* **Task brief**
Everything in the records must be restated exactly, apart from the pictures.

* **Supplied material**
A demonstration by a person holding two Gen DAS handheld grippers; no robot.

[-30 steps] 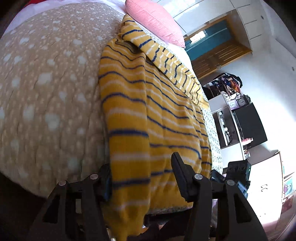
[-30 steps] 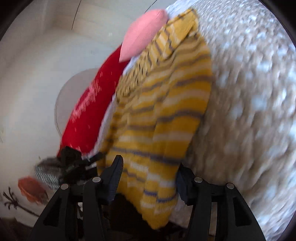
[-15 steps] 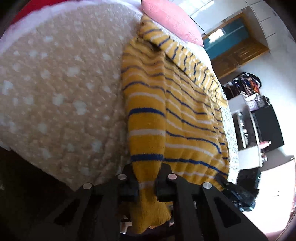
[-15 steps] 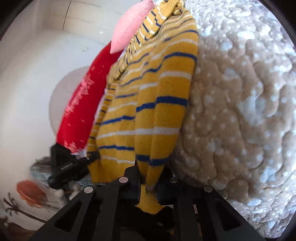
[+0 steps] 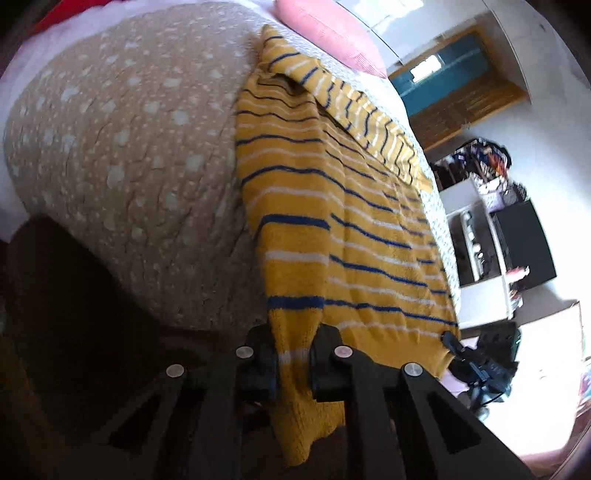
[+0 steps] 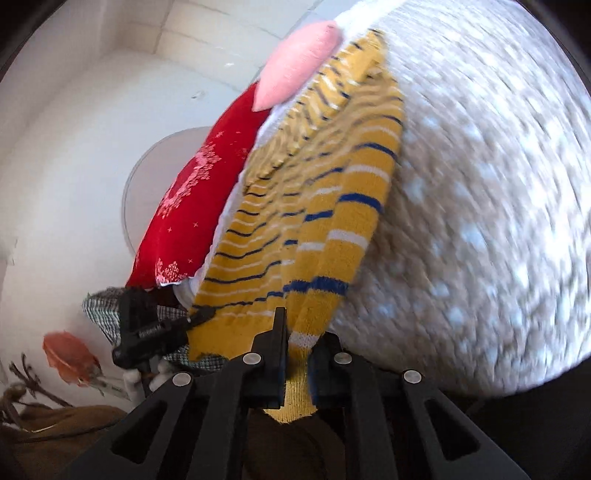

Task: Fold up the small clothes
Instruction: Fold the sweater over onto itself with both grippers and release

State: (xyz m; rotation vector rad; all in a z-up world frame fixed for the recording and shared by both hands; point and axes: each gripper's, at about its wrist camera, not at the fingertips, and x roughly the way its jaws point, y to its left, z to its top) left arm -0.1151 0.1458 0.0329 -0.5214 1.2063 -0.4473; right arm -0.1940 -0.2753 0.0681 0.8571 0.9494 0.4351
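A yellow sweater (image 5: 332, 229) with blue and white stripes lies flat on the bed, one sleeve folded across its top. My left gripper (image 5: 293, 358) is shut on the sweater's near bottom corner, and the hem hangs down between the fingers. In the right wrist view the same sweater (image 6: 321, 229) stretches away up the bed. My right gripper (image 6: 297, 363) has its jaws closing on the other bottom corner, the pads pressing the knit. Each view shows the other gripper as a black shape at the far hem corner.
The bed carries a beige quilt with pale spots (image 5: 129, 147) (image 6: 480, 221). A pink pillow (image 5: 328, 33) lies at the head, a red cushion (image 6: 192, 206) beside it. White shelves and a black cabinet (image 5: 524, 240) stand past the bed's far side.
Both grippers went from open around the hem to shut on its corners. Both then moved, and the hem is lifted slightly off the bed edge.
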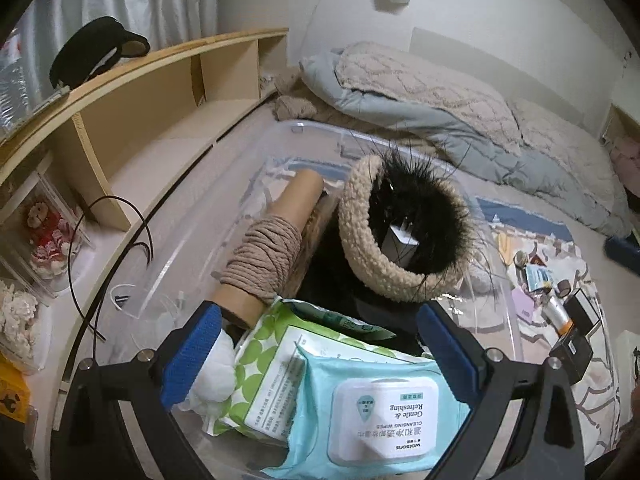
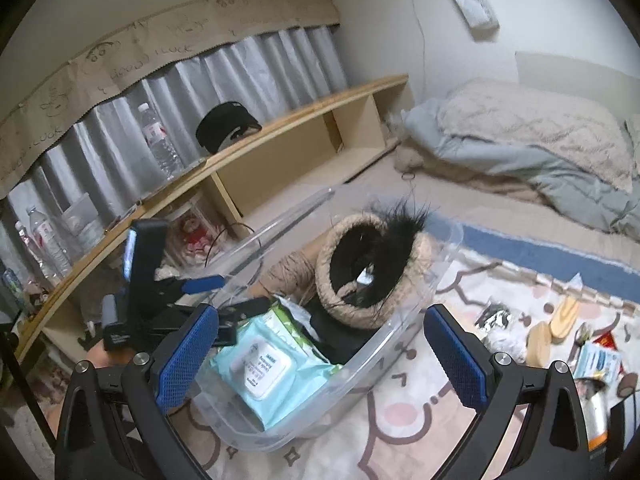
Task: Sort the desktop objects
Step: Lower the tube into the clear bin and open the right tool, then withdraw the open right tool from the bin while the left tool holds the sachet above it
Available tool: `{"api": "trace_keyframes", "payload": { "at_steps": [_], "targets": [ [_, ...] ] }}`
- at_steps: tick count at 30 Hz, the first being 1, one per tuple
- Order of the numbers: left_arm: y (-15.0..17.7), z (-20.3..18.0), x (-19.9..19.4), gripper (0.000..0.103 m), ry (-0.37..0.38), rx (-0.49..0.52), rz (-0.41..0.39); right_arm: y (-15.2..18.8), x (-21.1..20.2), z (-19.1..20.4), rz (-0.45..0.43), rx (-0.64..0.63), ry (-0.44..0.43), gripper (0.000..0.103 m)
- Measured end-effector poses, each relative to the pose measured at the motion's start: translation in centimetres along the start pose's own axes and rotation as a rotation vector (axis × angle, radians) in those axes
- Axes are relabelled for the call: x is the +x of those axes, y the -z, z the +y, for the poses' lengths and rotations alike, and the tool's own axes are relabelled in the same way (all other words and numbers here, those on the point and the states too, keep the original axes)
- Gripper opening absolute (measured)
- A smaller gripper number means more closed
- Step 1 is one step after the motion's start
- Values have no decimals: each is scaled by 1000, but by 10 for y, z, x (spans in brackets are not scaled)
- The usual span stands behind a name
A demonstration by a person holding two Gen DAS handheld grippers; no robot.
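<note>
A clear plastic bin (image 1: 512, 304) (image 2: 404, 328) sits on the patterned mat. It holds a light-blue wipes pack (image 1: 372, 408) (image 2: 260, 368), a green-dotted wipes pack (image 1: 272, 360), a cardboard tube wound with beige yarn (image 1: 268, 256), and a beige knit hat with black fur (image 1: 404, 236) (image 2: 372, 268). My left gripper (image 1: 320, 344) is open just above the wipes packs, empty; it also shows in the right wrist view (image 2: 208, 292). My right gripper (image 2: 320, 356) is open and empty, hovering over the bin's near corner.
Small items lie on the mat to the right: wooden pieces (image 2: 556, 324), packets (image 2: 600, 360), a tube (image 1: 560, 312), a black box (image 1: 576, 340). A low wooden shelf (image 1: 132, 92) (image 2: 280, 136) runs along the left. Bedding (image 1: 440, 92) (image 2: 532, 140) lies behind.
</note>
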State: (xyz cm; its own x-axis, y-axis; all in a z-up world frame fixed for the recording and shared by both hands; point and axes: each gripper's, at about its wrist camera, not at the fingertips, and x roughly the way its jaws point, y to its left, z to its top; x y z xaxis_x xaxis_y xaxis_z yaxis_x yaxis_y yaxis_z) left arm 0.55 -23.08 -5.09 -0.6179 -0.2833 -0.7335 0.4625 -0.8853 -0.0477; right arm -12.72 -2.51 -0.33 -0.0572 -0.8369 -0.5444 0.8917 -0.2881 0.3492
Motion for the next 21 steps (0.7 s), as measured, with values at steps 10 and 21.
{"api": "trace_keyframes", "payload": {
  "at_steps": [10, 21],
  "targets": [
    [1, 11, -16, 99, 21, -31, -44, 7, 9, 12, 11, -57, 39, 102],
    [7, -5, -65, 99, 25, -3, -155, 6, -19, 28, -116, -154, 86, 102]
  ]
}}
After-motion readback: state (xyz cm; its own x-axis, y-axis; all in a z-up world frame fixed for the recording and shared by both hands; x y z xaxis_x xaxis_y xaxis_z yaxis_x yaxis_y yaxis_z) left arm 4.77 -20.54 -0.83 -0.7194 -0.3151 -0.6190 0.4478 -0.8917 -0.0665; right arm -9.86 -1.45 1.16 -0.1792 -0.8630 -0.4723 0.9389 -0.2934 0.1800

* **Solution to this exercise**
A demonstration by a person holding two Gen DAS handheld grippers; no robot.

[-30 steps] 
[-30 steps] 
[-15 steps] 
[-15 steps] 
[+0 steps] 
[+0 steps] 

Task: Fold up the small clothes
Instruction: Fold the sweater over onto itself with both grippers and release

State: (xyz m; rotation vector rad; all in a z-up world frame fixed for the recording and shared by both hands; point and axes: each gripper's, at about its wrist camera, not at the fingertips, and x roughly the way its jaws point, y to its left, z to its top) left arm -0.1151 0.1458 0.0329 -0.5214 1.2063 -0.4473; right arm -0.1940 -0.2753 0.0681 0.8571 0.9494 0.4351
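A yellow sweater (image 5: 332, 229) with blue and white stripes lies flat on the bed, one sleeve folded across its top. My left gripper (image 5: 293, 358) is shut on the sweater's near bottom corner, and the hem hangs down between the fingers. In the right wrist view the same sweater (image 6: 321, 229) stretches away up the bed. My right gripper (image 6: 297, 363) has its jaws closing on the other bottom corner, the pads pressing the knit. Each view shows the other gripper as a black shape at the far hem corner.
The bed carries a beige quilt with pale spots (image 5: 129, 147) (image 6: 480, 221). A pink pillow (image 5: 328, 33) lies at the head, a red cushion (image 6: 192, 206) beside it. White shelves and a black cabinet (image 5: 524, 240) stand past the bed's far side.
Both grippers went from open around the hem to shut on its corners. Both then moved, and the hem is lifted slightly off the bed edge.
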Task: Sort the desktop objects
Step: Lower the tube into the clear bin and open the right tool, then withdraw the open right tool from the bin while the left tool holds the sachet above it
Available tool: `{"api": "trace_keyframes", "payload": { "at_steps": [_], "targets": [ [_, ...] ] }}`
- at_steps: tick count at 30 Hz, the first being 1, one per tuple
- Order of the numbers: left_arm: y (-15.0..17.7), z (-20.3..18.0), x (-19.9..19.4), gripper (0.000..0.103 m), ry (-0.37..0.38), rx (-0.49..0.52), rz (-0.41..0.39); right_arm: y (-15.2..18.8), x (-21.1..20.2), z (-19.1..20.4), rz (-0.45..0.43), rx (-0.64..0.63), ry (-0.44..0.43), gripper (0.000..0.103 m)
- Measured end-effector poses, each relative to the pose measured at the motion's start: translation in centimetres along the start pose's own axes and rotation as a rotation vector (axis × angle, radians) in those axes
- Axes are relabelled for the call: x is the +x of those axes, y the -z, z the +y, for the poses' lengths and rotations alike, and the tool's own axes are relabelled in the same way (all other words and numbers here, those on the point and the states too, keep the original axes)
- Gripper opening absolute (measured)
- A smaller gripper number means more closed
- Step 1 is one step after the motion's start
- Values have no decimals: each is scaled by 1000, but by 10 for y, z, x (spans in brackets are not scaled)
- The usual span stands behind a name
A demonstration by a person holding two Gen DAS handheld grippers; no robot.
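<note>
A clear plastic bin (image 1: 512, 304) (image 2: 404, 328) sits on the patterned mat. It holds a light-blue wipes pack (image 1: 372, 408) (image 2: 260, 368), a green-dotted wipes pack (image 1: 272, 360), a cardboard tube wound with beige yarn (image 1: 268, 256), and a beige knit hat with black fur (image 1: 404, 236) (image 2: 372, 268). My left gripper (image 1: 320, 344) is open just above the wipes packs, empty; it also shows in the right wrist view (image 2: 208, 292). My right gripper (image 2: 320, 356) is open and empty, hovering over the bin's near corner.
Small items lie on the mat to the right: wooden pieces (image 2: 556, 324), packets (image 2: 600, 360), a tube (image 1: 560, 312), a black box (image 1: 576, 340). A low wooden shelf (image 1: 132, 92) (image 2: 280, 136) runs along the left. Bedding (image 1: 440, 92) (image 2: 532, 140) lies behind.
</note>
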State: (xyz cm; its own x-axis, y-axis; all in a z-up world frame fixed for the recording and shared by both hands; point and axes: each gripper's, at about its wrist camera, not at the fingertips, and x roughly the way its jaws point, y to its left, z to its top; x y z xaxis_x xaxis_y xaxis_z yaxis_x yaxis_y yaxis_z) left arm 0.55 -23.08 -5.09 -0.6179 -0.2833 -0.7335 0.4625 -0.8853 -0.0477; right arm -12.72 -2.51 -0.33 -0.0572 -0.8369 -0.5444 0.8917 -0.2881 0.3492
Motion for the next 21 steps (0.7 s), as measured, with values at steps 10 and 21.
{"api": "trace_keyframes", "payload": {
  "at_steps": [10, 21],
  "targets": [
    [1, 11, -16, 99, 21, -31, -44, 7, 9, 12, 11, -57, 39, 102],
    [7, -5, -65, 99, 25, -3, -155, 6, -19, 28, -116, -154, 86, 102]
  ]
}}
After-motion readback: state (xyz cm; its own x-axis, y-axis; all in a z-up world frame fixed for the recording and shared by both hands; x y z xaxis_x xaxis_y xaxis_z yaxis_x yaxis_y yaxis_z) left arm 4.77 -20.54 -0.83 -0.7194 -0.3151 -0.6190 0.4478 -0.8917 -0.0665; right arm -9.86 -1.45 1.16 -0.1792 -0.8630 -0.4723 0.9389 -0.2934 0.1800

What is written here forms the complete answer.